» **EXERCISE INSTRUCTIONS**: After finding the line with "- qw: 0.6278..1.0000" in the data below, set down exactly each line through the one with "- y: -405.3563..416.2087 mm", inclusive, and stop there.

» **PROVIDED DATA**:
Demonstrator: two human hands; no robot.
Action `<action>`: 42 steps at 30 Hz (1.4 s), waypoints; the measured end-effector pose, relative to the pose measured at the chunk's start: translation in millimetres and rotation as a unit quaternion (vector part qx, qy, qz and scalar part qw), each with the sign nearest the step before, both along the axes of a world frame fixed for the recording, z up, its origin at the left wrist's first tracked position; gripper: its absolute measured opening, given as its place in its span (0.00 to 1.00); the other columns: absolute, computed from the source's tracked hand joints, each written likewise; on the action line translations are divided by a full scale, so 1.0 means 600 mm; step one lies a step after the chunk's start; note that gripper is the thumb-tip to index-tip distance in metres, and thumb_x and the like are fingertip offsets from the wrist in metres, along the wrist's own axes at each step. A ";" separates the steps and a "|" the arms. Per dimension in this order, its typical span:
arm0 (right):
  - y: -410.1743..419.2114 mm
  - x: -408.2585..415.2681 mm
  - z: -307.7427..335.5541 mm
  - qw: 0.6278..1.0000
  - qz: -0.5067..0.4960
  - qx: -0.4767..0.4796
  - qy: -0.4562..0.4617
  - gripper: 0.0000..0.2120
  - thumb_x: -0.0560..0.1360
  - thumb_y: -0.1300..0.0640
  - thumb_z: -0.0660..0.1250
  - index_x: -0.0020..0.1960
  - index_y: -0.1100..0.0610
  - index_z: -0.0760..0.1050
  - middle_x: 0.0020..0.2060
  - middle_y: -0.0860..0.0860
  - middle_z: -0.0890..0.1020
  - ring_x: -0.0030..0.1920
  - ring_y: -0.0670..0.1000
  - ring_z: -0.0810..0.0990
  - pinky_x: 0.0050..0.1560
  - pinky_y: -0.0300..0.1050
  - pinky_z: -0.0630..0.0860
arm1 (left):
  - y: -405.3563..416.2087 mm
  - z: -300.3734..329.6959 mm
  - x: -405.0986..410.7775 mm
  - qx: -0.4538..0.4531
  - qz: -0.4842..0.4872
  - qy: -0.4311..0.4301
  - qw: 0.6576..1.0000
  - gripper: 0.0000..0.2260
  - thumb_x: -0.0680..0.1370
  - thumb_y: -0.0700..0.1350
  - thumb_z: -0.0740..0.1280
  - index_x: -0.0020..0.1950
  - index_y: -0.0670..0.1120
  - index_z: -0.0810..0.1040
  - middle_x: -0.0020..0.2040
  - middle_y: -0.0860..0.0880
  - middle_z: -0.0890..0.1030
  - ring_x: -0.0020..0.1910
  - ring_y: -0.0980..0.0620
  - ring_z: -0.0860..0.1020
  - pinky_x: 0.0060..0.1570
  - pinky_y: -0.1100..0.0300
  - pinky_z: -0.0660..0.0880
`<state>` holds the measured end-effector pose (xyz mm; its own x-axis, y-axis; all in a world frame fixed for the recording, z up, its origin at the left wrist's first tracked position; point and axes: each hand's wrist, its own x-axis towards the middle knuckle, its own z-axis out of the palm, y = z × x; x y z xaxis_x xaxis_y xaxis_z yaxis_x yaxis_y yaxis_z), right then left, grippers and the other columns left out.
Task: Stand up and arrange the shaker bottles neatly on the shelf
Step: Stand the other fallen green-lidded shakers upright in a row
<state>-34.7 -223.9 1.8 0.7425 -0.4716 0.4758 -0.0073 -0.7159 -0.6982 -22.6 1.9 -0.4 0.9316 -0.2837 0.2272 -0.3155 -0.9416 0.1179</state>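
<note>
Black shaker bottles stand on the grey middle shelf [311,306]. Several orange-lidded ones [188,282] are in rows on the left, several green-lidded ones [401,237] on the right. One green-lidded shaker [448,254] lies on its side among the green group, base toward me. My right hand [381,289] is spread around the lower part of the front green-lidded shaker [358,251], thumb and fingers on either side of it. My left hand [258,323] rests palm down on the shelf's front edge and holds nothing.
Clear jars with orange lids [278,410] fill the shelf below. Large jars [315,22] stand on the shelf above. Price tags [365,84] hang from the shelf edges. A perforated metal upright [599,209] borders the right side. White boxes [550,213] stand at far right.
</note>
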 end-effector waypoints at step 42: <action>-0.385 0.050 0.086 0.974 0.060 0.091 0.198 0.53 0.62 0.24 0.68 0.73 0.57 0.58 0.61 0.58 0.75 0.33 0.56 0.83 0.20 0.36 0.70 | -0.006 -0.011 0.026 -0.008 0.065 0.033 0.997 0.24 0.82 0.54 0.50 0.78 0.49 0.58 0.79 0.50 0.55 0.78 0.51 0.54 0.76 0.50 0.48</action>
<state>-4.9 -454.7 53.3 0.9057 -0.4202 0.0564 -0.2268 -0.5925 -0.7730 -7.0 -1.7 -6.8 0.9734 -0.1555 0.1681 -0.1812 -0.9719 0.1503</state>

» **ANSWER BOX**:
  - qw: 0.6278..1.0000
  - qz: -0.5067..0.4960
  - qx: -0.4767..0.4796
  - qy: -0.4562..0.4617
  - gripper: 0.0000..0.2120
  - thumb_x: -0.0560..0.1360
  - thumb_y: -0.1300..0.0640
  - thumb_z: -0.0660..0.1250
  - index_x: -0.0020..0.1960
  - index_y: -0.1100..0.0610
  - index_z: -0.0760..0.1050
  - middle_x: 0.0020..0.2060
  - middle_y: -0.0860..0.0860
  - middle_z: -0.0890..0.1020
  - ring_x: -0.0030..0.1920
  - ring_y: -0.0670..0.1000
  - ring_z: -0.0810..0.0990
  - pinky_x: 0.0050..0.1560
  - pinky_y: -0.0300..0.1050
  - pinky_z: -0.0630..0.0860
arm1 (left):
  - y: -405.3563..416.2087 mm

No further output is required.